I'm curious, though. Does your female player's female character encounter the kind of scenario that you described every session, or is this a rare incident? Any setback for any reason can be a unique challenge once. It's when it pervades the campaign that a problem arises.

The situation in question has only just arisen in this particular campaign. Whether it persists or not depends on whether the party stays in this part of the world for the next while. In other words, it will persist as long as they choose for it to persist.

However, again, in other campaigns I have had situations where women (or other kinds of particular groups) were treated differently (sometimes denigrated, other times just held to different standards), and this has never become a problem in any of my campaigns.
In terms of the character choice, what you're arguing is really no different than saying "I want to play a Jedi in star wars but not have to be a padawan or follow any of the jedi code". Well, in my Star Wars campaign, if you choose to play the Jedi (who have certain advantages, granted) you will have the disadvantage of having to follow the much more rigid social and ethical rules and insitutionality of the Jedi order. Of course your character CAN choose to turn away from that, but then that also has its own price.
Likewise, you can't ask to be a wookie who can speak basic. If you want to play a wookie, you will have to deal with the fact that most of the times you can't easily communicate. It isn't "species-ist against wookies", its just part of the package.
In certain fantasy games, if you play a female character, you have to accept that your female character will be treated differently. You can choose to play with that treatment (ie. use your femenine status within the system to your advantage) or you can choose to go against it (ie. rebel and choose to break the rules for women in that setting). All of it, if you've been forewarned of the situation and have a caring DM who wants to make sure you maximize your game experience, will lead to more interesting challenges for your characters. After all, in any RPG I've ever seen, the PCs who end up being the most "real" are not the ones who've had easy sailing and +5 holy avenger swords all the way through, its the ones who've had to suffer, who've had setbacks. All of my characters have their setbacks, their challenges, bad things happen to them; just each in different ways.

Nisarg
 

I am in a sexist campaign but I learned how to use it to my character's advantage. I was told at the begining that women who fought were rare and I had to demonstrate my shooting ability before I could join the party(have to borrow those dice from the DM,Rolled 2 20's and a 19). People didn't notice me and I overheard all sorts of interesting things. No one ever shot back at me. I had to get a male NPC to go with me when I first wanted an audience with the prince,even though I had done as much as the rest of the party to rescue him. He eventually learned to listen to me. When he asked us to train the farmers and merchants to defend themselves, I said to train the women too. That idea was shot down.
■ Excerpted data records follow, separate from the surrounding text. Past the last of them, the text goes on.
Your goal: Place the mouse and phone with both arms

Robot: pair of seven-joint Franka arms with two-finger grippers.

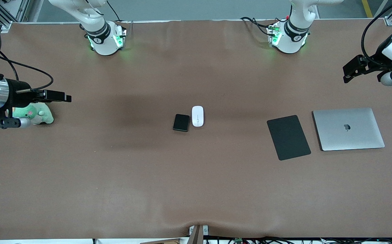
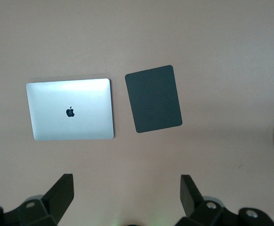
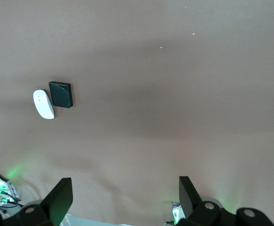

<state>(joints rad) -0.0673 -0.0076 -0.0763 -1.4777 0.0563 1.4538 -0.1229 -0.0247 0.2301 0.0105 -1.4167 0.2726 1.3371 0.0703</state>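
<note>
Front view shows nothing placed yet: small white oval mouse (image 1: 197, 116) and glossy black slab phone (image 1: 181, 122) lie side by side mid-bench, untouched, while left gripper (image 2: 127, 195) and right gripper (image 3: 126, 197) hover wide, empty, at opposite bench ends.

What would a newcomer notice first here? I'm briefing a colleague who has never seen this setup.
Probably the white mouse and black phone side by side mid-table. Next, the silver laptop and black mouse pad toward the left arm's end. Both tools wait open at the table's ends: left tool, right tool by a green plush toy.
</note>
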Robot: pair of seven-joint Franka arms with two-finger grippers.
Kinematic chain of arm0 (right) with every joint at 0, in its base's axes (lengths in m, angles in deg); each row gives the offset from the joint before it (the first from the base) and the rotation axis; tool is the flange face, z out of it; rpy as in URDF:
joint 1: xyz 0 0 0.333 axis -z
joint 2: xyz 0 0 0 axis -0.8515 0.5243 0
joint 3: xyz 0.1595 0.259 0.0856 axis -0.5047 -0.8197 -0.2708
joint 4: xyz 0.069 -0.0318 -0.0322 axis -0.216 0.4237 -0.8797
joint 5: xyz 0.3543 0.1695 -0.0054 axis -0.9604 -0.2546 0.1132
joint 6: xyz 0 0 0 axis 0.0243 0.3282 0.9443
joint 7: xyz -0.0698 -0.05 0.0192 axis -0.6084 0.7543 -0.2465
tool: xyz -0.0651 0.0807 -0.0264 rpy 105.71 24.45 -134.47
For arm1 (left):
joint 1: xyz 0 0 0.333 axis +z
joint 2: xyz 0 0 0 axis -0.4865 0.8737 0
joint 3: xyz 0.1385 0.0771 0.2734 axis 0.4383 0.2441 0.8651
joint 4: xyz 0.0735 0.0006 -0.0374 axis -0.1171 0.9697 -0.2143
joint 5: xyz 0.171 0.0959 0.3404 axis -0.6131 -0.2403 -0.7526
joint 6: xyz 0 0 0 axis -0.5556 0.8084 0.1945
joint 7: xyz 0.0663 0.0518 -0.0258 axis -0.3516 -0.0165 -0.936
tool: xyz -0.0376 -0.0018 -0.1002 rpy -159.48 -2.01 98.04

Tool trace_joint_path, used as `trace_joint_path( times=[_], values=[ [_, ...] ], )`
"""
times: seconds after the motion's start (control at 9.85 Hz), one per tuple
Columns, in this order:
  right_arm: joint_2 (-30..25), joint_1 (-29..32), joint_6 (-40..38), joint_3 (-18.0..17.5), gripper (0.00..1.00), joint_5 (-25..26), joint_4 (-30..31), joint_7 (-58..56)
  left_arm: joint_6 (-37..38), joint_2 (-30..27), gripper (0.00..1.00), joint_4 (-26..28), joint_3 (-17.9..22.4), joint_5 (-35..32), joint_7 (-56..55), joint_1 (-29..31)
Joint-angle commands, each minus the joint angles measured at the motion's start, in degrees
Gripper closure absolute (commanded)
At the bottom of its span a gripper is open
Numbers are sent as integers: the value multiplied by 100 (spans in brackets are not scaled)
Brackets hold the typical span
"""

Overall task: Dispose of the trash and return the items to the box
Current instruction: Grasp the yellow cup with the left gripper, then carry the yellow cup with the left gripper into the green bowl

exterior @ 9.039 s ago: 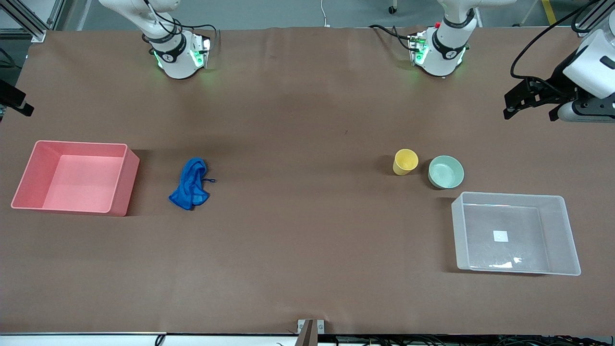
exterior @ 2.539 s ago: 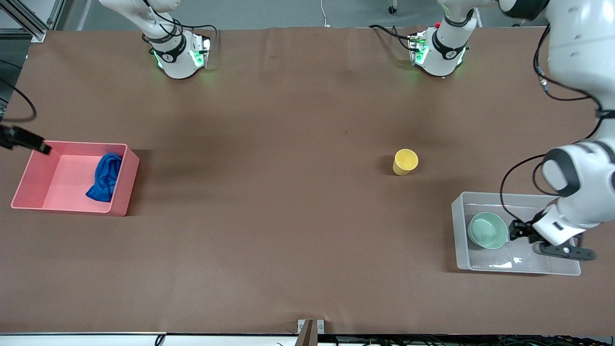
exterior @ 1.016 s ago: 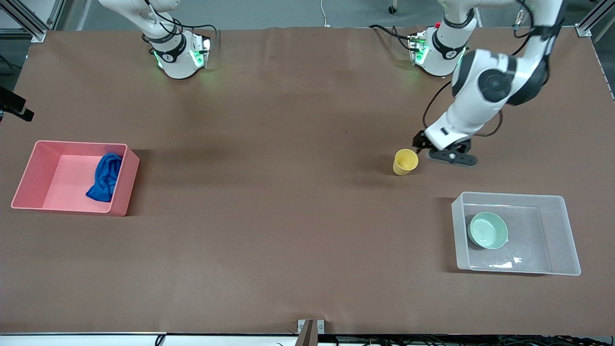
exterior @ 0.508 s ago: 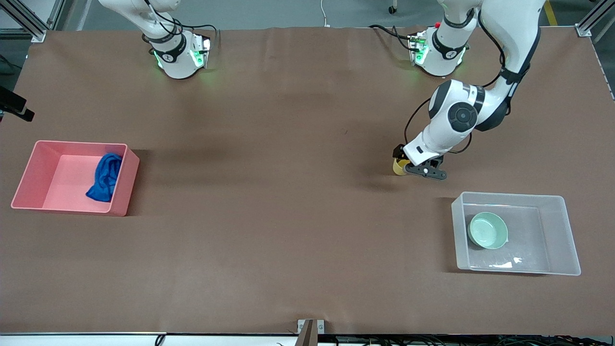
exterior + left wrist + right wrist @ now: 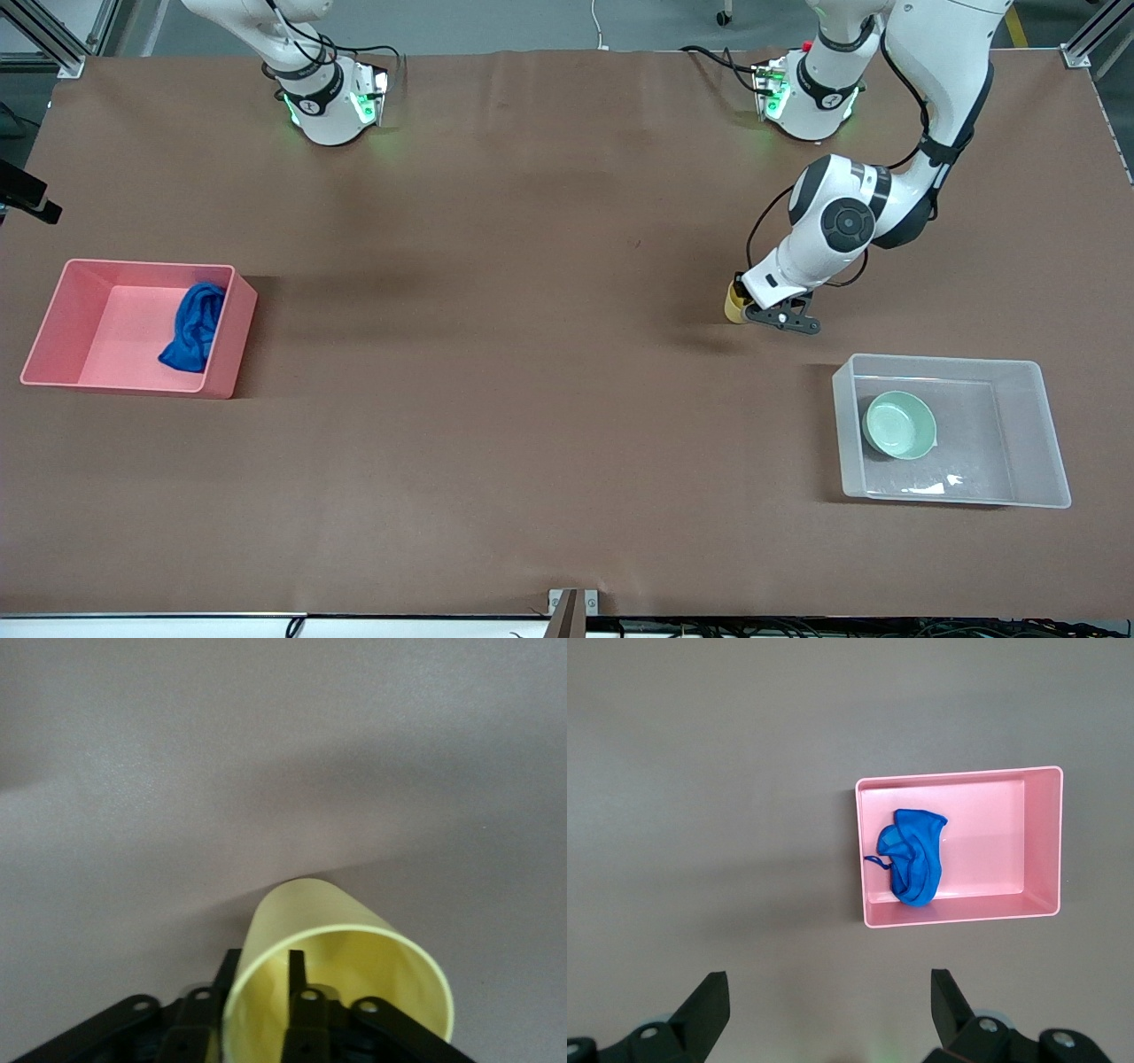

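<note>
The yellow cup point(image 5: 733, 307) stands on the table, farther from the front camera than the clear box point(image 5: 1035, 372). My left gripper point(image 5: 747, 309) is down on it, one finger inside the cup point(image 5: 354, 974) and one outside, shut on its wall point(image 5: 263, 961). The mint-green bowl point(image 5: 900, 425) lies in the clear box. The blue rag point(image 5: 193, 326) lies in the pink bin point(image 5: 53, 319), and also shows in the right wrist view point(image 5: 914, 855). My right gripper point(image 5: 824, 979) is open and empty, waiting high beside the pink bin point(image 5: 992, 815).
The pink bin stands at the right arm's end of the table and the clear box at the left arm's end. Brown table surface lies between them. The two arm bases stand along the table's top edge.
My left gripper came down from beside the cup onto it, now straddling its wall. Earlier the rag went into the pink bin and the bowl into the clear box.
</note>
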State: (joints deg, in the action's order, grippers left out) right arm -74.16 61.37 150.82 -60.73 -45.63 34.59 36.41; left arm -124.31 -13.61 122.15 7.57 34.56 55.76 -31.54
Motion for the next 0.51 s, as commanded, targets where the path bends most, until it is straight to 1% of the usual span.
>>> trace_joint_path(
  times=[0.0,0.1,0.2,0.3,0.41],
  values=[
    [-100,79,-10,-66,0,77,59,-50,1,-189,100,22,39,-164,-62,49],
    [-100,88,-10,-65,0,77,59,-102,141,-453,100,-56,135,-164,34,93],
    [-100,88,-10,-65,0,77,59,-103,490,-612,100,-344,397,-173,113,94],
    [-100,88,-10,-65,0,77,59,-103,973,-579,100,-843,609,-155,367,102],
    [-100,88,-10,-65,0,77,59,-103,1404,-448,100,-1449,924,-86,621,102]
  ],
)
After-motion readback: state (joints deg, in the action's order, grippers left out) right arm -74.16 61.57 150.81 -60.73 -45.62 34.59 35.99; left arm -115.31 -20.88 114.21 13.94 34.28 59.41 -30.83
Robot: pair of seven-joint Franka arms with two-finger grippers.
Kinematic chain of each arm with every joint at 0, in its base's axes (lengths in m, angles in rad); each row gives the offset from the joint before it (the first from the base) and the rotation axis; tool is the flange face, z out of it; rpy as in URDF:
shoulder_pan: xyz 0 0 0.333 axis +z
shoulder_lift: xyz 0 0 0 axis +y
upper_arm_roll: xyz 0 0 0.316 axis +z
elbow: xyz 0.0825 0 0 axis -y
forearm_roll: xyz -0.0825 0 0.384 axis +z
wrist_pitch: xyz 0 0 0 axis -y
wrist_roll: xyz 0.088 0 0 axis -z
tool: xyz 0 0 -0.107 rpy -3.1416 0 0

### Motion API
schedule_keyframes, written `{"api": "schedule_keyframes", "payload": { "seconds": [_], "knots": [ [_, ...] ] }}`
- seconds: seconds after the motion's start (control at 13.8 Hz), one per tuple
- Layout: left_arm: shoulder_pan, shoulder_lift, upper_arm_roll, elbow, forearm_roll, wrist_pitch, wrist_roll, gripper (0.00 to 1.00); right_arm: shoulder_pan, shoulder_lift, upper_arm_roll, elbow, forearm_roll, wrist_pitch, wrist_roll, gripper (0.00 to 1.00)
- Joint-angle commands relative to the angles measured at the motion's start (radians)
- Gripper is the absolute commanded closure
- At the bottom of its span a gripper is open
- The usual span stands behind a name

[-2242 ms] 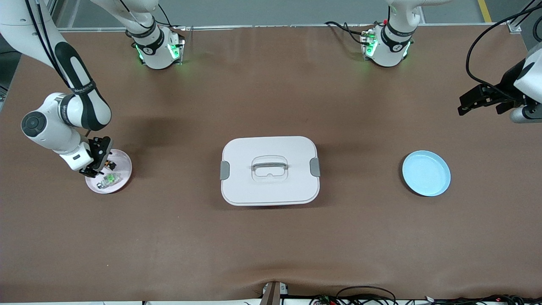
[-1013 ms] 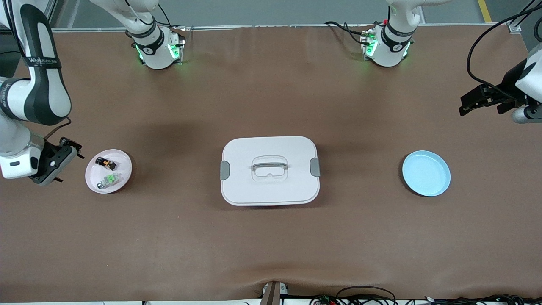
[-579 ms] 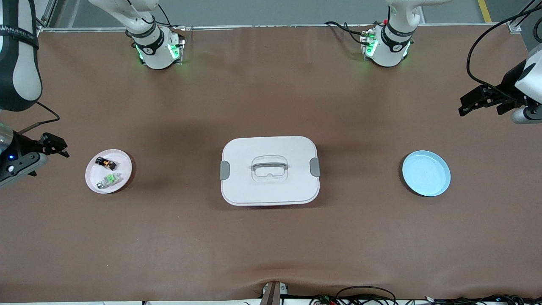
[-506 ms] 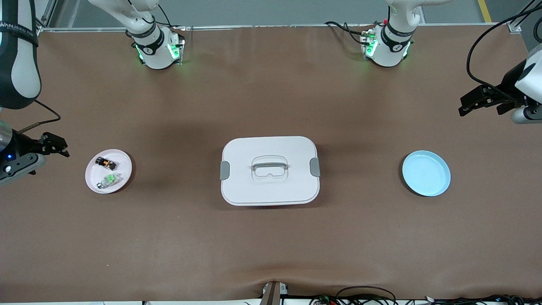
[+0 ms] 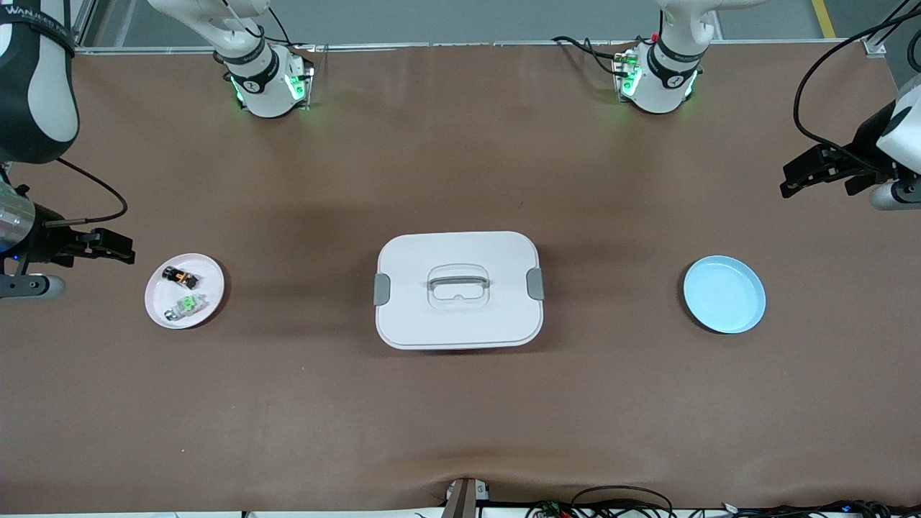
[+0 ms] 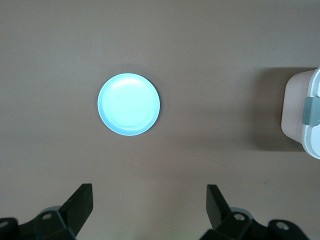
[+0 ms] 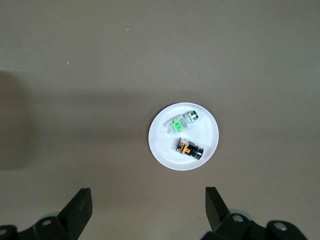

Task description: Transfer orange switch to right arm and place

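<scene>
The orange switch lies on a small white plate toward the right arm's end of the table, beside a green-and-white part. In the right wrist view the switch and the plate lie below the open, empty right gripper. My right gripper hangs over the table beside the plate, at the right arm's end. My left gripper is open and empty, waiting over the left arm's end of the table; it also shows in the left wrist view.
A white lidded box with grey clips stands mid-table. A light blue plate lies toward the left arm's end and shows in the left wrist view. The box's edge shows there too.
My right gripper has left the white plate and drawn back up toward the right arm's end of the table. The orange switch stays on the plate. The left arm has not moved.
</scene>
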Motion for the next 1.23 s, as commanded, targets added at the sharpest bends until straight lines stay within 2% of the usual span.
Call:
{"api": "schedule_keyframes", "payload": {
  "seconds": [0.0, 0.29, 0.58, 0.72, 0.87, 1.16],
  "knots": [
    [0.000, -0.016, -0.002, -0.002, 0.017, 0.003, 0.013, 0.00, 0.003, -0.059, -0.001, 0.014, -0.010, -0.026, 0.056, 0.00],
    [0.000, -0.018, -0.002, -0.002, 0.017, 0.003, 0.016, 0.00, -0.007, -0.139, -0.008, -0.014, -0.004, -0.057, 0.062, 0.00],
    [0.000, -0.013, -0.002, 0.010, 0.014, 0.002, 0.019, 0.00, -0.017, -0.300, -0.012, -0.198, 0.028, 0.015, 0.054, 0.00],
    [0.003, -0.012, -0.002, 0.010, 0.014, 0.002, 0.019, 0.00, -0.031, -0.347, -0.012, -0.246, 0.047, 0.034, 0.054, 0.00],
    [0.003, -0.009, -0.002, 0.016, 0.012, 0.003, 0.019, 0.00, -0.036, -0.346, -0.012, -0.233, 0.065, 0.029, 0.056, 0.00],
    [0.001, -0.004, -0.002, 0.018, 0.009, 0.003, 0.019, 0.00, -0.036, -0.305, -0.010, -0.137, 0.064, 0.017, 0.059, 0.00]
  ]
}}
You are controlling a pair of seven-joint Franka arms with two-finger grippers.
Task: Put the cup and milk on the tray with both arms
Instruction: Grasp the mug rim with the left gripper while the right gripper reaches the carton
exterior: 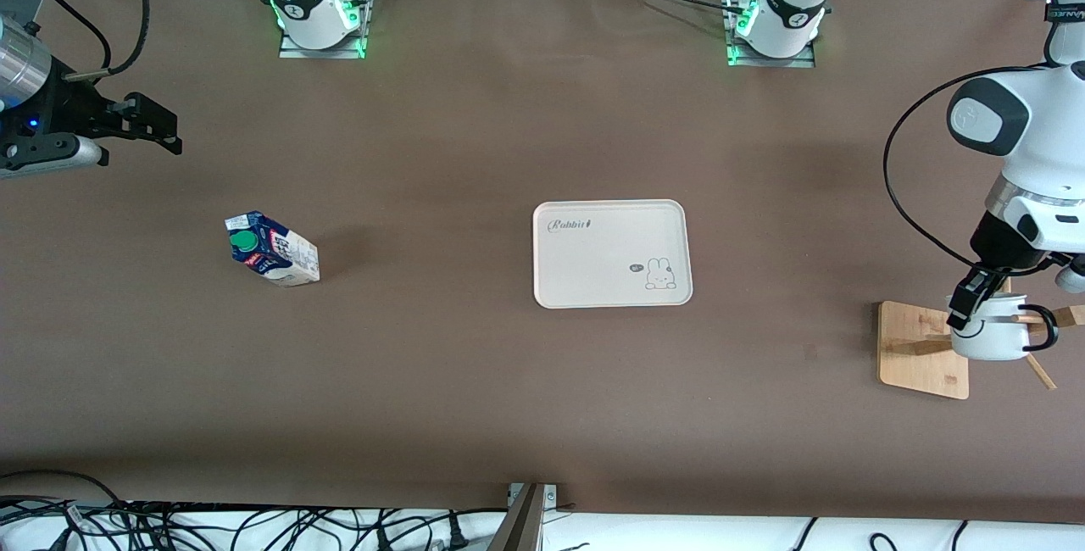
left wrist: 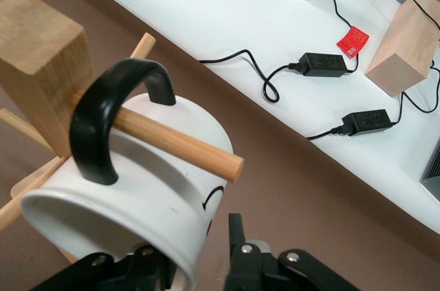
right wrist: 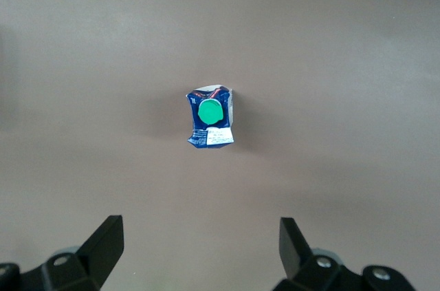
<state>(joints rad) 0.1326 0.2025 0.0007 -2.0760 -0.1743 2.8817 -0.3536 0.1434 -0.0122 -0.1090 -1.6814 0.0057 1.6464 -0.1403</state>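
Cup [exterior: 990, 332] on peg, left gripper [exterior: 965, 307] clamping rim; right gripper [exterior: 153, 129] wide open

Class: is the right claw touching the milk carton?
Apart. The right wrist view shows the milk carton on bare table, well clear of the open right claw.

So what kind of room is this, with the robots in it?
Probably a robot lab. Two arms are bolted to a brown table, loose cables and power bricks lie around, and props wait: a milk, a tray, a cup.
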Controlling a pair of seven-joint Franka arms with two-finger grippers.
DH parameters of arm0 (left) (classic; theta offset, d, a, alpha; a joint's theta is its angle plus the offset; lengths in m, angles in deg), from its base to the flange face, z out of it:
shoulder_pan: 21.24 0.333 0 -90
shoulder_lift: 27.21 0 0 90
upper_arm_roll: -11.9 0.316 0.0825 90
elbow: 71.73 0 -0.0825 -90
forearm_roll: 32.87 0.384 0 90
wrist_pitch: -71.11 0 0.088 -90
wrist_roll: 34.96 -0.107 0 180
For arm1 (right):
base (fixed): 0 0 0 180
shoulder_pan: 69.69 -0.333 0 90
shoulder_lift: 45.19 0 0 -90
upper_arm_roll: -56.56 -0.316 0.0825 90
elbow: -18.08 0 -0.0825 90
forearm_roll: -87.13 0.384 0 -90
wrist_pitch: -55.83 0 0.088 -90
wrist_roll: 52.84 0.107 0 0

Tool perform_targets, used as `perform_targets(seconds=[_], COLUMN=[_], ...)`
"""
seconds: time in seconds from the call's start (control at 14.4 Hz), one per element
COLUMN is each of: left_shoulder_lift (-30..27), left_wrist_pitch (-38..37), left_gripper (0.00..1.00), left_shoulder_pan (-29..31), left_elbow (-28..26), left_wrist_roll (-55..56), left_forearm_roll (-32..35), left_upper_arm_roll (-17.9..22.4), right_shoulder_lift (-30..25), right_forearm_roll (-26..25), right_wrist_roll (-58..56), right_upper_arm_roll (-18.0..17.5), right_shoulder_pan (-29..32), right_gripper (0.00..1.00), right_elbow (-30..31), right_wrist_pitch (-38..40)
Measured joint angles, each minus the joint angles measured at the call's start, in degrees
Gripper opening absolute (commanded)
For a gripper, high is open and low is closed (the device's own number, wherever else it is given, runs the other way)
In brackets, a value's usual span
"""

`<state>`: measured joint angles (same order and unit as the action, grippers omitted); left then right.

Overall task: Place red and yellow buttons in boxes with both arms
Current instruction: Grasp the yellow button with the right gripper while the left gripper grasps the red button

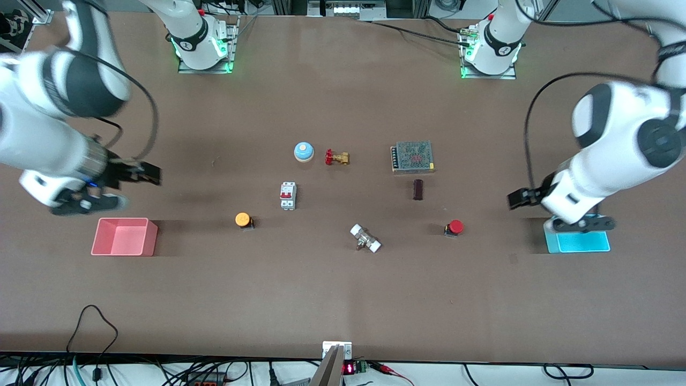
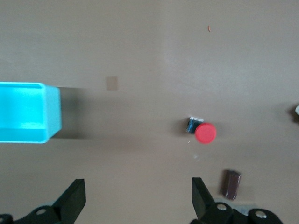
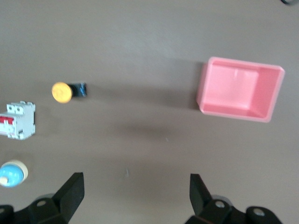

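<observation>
The yellow button lies on the table between the pink box and a circuit breaker. The red button lies toward the left arm's end, some way from the cyan box. My right gripper hangs open and empty over the table beside the pink box. Its wrist view shows the open gripper, the yellow button and the pink box. My left gripper hangs open and empty over the cyan box's edge. Its wrist view shows the open gripper, the red button and the cyan box.
In the middle of the table stand a blue-domed bell, a brass valve with a red handle, a white circuit breaker, a metal-mesh power supply, a small dark block and a metal fitting with white ends.
</observation>
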<state>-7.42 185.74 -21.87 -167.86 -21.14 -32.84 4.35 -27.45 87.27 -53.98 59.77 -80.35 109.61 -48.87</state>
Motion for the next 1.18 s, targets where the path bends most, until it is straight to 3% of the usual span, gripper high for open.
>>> perform_targets(seconds=[0.63,0.97,1.18], left_shoulder_lift=[13.7,17.0,17.1], left_wrist_pitch=[13.1,14.1,14.1], left_gripper=[1.0,1.0,0.88], left_shoulder_pan=[-7.5,-10.6,-10.6], left_elbow=[0.0,0.0,0.1], left_wrist_roll=[13.2,19.7,19.8], left_forearm_roll=[0.1,5.7,6.1], left_upper_arm_roll=[0.0,0.1,0.5], right_shoulder_lift=[11.8,16.4,18.9], right_forearm_roll=[2.0,2.0,2.0], right_wrist_roll=[9.9,12.0,12.3], right_upper_arm_roll=[-0.2,-0.2,0.0], right_shoulder_pan=[-9.4,-11.7,-11.7], right_gripper=[1.0,1.0,1.0], right_elbow=[-0.1,-1.2,-1.5], right_wrist_pitch=[-12.0,-14.6,-16.9])
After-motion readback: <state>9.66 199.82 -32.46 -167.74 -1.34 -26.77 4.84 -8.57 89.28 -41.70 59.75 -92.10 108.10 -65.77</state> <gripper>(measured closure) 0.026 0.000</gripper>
Now goblins are kidnapping women for sacrifice because they are easy targets. But it was EVIL, not sexism that drove Ivy to ride off into the sunset with a warband hunting demons.
 

Nisarg said:
In terms of the character choice, what you're arguing is really no different than saying "I want to play a Jedi in star wars but not have to be a padawan or follow any of the jedi code".
This assumes that the Jedi Code is to a Star Wars game as sexism is to a DnD campaign. That is, a pre-ordained, immutable part of the game universe. Since DnD, or even faux-medieval-style DnD, isn't a single, fixed campaign world with single, fixed and rigid mores, this makes no sense. You're comparing apples and oranges.

There are games where, yes, sexism is part of the world and that's how it is. You can't play Godlike and expect to be in a co-ed Army unit; if you're playing Call of Cthulhu in a classic 1920's setting, your female dilettante is going to be running into some archaic attitudes. That's because the alternate-WWII world of Godlike and 1920's CoC are, like Lucas's universe, fixed social settings.

DnD isn't a fixed social setting. It HAS them--Eberron, Forgotten Realms, Greyhawk, whatever you the DM dream up on your own--but there is nothing in the rules of the game that requires sexism.